Got the MES 30 yesterday.  Seasoned it per the instructions,  smoked some burgers afterwards just to get some meat in there and run another smoke.

This morning I have wiped it down (not a deep clean but thorough), cleaned the drip pan, rinsed out the wood trip tray and dried, cleaned the grates, etc.

I am using the rub in the instruction manual (brown sugar, pepper, salt, garlic, chili powder, cayenne, onion powder, etc) however I will be using the 3-2-1 method per this site. Actually I am using the 2-2-1 method since I am using Baby Back ribs and I read on here to take an hour off for those.
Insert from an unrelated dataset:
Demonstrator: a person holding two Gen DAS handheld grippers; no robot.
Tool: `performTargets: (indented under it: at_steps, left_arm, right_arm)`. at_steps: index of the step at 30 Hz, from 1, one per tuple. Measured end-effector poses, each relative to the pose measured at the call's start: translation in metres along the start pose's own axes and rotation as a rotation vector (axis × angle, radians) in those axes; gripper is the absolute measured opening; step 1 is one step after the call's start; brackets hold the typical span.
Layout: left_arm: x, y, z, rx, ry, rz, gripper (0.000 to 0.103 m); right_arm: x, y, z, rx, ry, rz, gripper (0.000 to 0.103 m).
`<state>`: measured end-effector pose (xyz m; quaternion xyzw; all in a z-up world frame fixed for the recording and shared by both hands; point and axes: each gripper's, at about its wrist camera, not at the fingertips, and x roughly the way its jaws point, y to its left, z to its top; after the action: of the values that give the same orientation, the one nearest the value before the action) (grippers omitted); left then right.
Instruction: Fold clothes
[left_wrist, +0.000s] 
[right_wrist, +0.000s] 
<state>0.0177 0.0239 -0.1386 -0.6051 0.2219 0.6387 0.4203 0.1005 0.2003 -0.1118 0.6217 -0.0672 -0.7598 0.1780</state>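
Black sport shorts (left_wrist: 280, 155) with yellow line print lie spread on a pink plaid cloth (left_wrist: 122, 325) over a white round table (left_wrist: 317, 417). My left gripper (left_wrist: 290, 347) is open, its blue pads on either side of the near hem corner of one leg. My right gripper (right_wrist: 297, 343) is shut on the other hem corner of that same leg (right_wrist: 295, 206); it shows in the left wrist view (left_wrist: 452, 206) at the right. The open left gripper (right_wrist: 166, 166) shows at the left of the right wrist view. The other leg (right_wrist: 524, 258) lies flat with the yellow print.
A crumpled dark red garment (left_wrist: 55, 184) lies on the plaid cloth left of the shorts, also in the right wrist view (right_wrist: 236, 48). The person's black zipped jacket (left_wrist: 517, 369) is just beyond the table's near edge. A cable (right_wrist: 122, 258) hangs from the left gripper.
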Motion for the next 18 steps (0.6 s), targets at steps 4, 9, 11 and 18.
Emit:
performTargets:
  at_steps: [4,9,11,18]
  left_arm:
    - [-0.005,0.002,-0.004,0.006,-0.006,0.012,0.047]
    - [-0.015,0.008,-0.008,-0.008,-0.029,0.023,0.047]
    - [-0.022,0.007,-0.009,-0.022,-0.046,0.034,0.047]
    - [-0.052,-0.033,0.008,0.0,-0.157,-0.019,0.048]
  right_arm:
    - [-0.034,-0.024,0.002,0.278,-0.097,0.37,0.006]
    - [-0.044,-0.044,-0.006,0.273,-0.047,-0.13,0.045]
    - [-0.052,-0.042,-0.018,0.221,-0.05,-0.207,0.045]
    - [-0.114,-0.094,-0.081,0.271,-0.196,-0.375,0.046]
My MES is preheating at 275.  I have added hot water (about half the pan if full). Now I am waiting on my ribs to get to room temperature. The rub was put on about an 1.25 hours ago. Will probably give them another 30 minutes sitting on the counter top to come to room temperature and to allow the rub to further  soak in.

When its time to put the ribs in, I will cut the smoker off, reset the temperature to 225 and set the time to 5 hours.  I will then put my ribs in on the PAM sprayed crates, close the door and add the wood(Using Hickory).  I was able to get smoke last night as low temp as 180 so the chips should start smoking immediately. I am putting the ribs in before the wood based on the video on Masterbuilt's website.  I have been debating that all day but will follow the manufacturer's advice this once. My gut tells me to get the smoke going first and then add the food. (I may look on this site for guidance. I have 20 minutes before its go time).

Have attached pic of ribs before they go in.

Few questions

1. When to add wood chips - few minutes before meat is put in to get smoke going or after meat has been placed in smoker.  Remember with the MES 30, you don't have to open the door to add wood so heat loss is minimal.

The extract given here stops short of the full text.